## To do:
Send back the data below exactly. Drop every picture.

::::::::::

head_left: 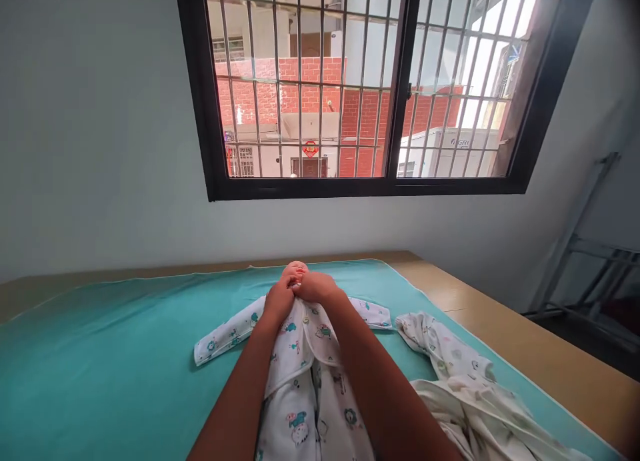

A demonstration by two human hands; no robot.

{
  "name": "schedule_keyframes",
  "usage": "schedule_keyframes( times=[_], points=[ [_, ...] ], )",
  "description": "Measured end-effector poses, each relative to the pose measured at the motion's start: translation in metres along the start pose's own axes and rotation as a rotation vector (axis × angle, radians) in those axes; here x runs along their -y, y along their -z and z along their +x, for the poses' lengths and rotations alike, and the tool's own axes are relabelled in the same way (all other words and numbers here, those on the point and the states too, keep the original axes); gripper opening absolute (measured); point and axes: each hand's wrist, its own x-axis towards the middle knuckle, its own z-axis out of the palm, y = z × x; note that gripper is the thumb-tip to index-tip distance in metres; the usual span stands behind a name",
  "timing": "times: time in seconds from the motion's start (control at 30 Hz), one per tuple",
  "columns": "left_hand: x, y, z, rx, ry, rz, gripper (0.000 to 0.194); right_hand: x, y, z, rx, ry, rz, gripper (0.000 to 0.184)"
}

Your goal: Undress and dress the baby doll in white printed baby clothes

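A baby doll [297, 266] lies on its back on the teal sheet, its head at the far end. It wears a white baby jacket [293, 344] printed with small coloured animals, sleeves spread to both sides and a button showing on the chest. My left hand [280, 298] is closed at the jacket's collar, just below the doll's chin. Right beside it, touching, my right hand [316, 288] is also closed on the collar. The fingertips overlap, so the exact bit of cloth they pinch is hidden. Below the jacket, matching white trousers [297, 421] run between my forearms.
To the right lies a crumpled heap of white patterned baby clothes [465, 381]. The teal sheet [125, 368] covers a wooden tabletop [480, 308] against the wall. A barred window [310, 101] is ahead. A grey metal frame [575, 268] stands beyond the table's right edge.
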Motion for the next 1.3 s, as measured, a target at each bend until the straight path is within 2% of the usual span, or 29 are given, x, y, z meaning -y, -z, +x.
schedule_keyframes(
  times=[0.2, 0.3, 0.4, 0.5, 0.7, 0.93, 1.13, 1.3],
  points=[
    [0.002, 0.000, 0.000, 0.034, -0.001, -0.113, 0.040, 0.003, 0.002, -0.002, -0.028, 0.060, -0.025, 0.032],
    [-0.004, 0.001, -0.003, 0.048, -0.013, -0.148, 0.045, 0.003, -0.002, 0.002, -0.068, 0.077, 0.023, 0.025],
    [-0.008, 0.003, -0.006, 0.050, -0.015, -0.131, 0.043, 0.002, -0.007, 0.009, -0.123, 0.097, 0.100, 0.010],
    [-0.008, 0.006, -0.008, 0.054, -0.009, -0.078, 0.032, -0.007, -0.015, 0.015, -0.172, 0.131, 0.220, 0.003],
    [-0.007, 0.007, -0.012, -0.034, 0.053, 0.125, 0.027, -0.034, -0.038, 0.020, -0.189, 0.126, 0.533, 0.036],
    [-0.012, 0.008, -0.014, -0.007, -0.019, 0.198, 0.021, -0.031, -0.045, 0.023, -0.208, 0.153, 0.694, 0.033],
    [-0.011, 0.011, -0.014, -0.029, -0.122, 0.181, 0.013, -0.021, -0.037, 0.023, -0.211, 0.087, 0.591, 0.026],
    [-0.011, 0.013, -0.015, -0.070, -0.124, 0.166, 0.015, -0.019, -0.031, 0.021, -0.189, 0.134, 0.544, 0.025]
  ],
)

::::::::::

## Reply:
head_left: 

A demonstration by two human hands; no robot.

{
  "name": "schedule_keyframes",
  "usage": "schedule_keyframes( times=[_], points=[ [_, ...] ], )",
  "description": "Measured end-effector poses, each relative to the pose measured at the motion's start: translation in metres along the start pose's own axes and rotation as a rotation vector (axis × angle, radians) in those axes; here x runs along their -y, y along their -z and z along their +x, for the poses' lengths and rotations alike, and the tool's own axes are relabelled in the same way (all other words and numbers here, those on the point and the states too, keep the original axes); gripper opening absolute (measured); point and axes: each hand's wrist, its own x-axis towards the middle knuckle, its own z-axis out of the palm, y = z × x; note that gripper is the thumb-tip to index-tip distance in metres; the usual span stands behind a name",
  "timing": "times: time in seconds from the motion's start (control at 30 Hz), one per tuple",
  "columns": "left_hand: x, y, z, rx, ry, rz, gripper (0.000 to 0.194); right_hand: x, y, z, rx, ry, rz, gripper (0.000 to 0.184)"
}

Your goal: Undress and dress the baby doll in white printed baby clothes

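A baby doll [297, 266] lies on its back on the teal sheet, its head at the far end. It wears a white baby jacket [293, 344] printed with small coloured animals, sleeves spread to both sides and a button showing on the chest. My left hand [280, 298] is closed at the jacket's collar, just below the doll's chin. Right beside it, touching, my right hand [316, 288] is also closed on the collar. The fingertips overlap, so the exact bit of cloth they pinch is hidden. Below the jacket, matching white trousers [297, 421] run between my forearms.
To the right lies a crumpled heap of white patterned baby clothes [465, 381]. The teal sheet [125, 368] covers a wooden tabletop [480, 308] against the wall. A barred window [310, 101] is ahead. A grey metal frame [575, 268] stands beyond the table's right edge.
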Motion for the next 1.3 s, as measured, a target at each bend until the straight path is within 2% of the usual span, or 29 are given, x, y, z meaning -y, -z, +x.
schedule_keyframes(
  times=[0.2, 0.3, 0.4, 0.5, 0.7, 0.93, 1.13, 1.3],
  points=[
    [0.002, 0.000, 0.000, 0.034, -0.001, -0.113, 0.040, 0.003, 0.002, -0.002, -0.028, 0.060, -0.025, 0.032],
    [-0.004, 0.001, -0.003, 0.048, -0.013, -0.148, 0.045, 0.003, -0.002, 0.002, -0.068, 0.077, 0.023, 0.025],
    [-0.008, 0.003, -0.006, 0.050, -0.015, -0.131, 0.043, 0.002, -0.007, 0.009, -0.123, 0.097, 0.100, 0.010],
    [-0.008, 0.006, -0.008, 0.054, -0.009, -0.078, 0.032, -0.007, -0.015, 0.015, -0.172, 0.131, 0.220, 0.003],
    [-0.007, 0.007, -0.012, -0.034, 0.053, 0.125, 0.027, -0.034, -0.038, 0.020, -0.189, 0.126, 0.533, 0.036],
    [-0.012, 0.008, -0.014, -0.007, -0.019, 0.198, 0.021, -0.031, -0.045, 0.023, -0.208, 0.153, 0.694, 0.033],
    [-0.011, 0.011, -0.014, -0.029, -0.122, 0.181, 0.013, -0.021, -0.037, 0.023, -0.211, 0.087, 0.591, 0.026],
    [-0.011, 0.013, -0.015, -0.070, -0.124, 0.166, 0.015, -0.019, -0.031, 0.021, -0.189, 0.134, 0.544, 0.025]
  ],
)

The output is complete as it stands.